Plus personne ne pourra faire plus de deux mandats consécutifs “au même poste” dans le futur bureau consulaire. C’est l’une des reformes principales instaurées par la Délégation spéciale, l’instance intérimaire mise en place depuis décembre 2014 pour piloter la Chambre de commerce et d’industrie du Burkina Faso (CCI-BF).

D’autres changements ont été apportés aux textes régissant l’organisation et le fonctionnement de cet établissement public créé en juin 1948.

Le nombre d’élus consulaires passe de 123 à 151, et des représentants des secteurs des mines, de l’enseignement privé, de la téléphonie mobile ou encore de la médecine privée siègeront désormais au sein de la CCI-BF.

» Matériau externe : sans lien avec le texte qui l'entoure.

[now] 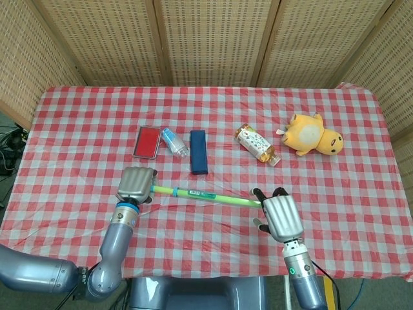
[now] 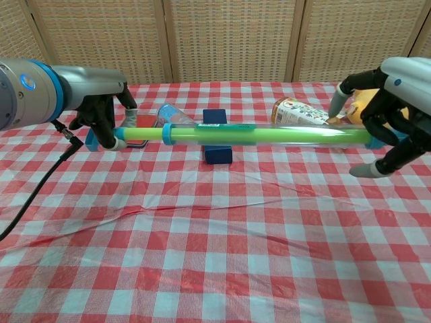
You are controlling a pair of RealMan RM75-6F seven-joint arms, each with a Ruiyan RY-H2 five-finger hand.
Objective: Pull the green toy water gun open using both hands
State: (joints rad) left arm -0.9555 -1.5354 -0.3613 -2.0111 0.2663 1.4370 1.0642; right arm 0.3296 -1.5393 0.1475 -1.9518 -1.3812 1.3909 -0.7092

Selon le président de la délégation spéciale, les membres consulaires devront adhérer, en début de mandat, à “une charte d’éthique et de déontologie”. Cette démarche devra contribuer à mieux assurer le caractère apolitique de l’institution et à prévenir les conflits d’intérêts, ainsi que les délits d’initiés.

Les élections à la chambre de commerce se tiendront à une date qui reste à fixer par le ministre en charge du Commerce.

La présidence de l’institution est convoitée. Le premier candidat déclaré est Safiatou Lopez Zongo, patronne d’une entreprise de travaux publics. Lors d’une cérémonie de présentation de sa candidature, le 13 juin 2015 à Ouagadougou, elle a justifié son ambition par son désir “d’aller au combat pour apporter la délivrance de l’économie face à ces vents de prédation qui l’avaient engloutie dans un tel marasme”.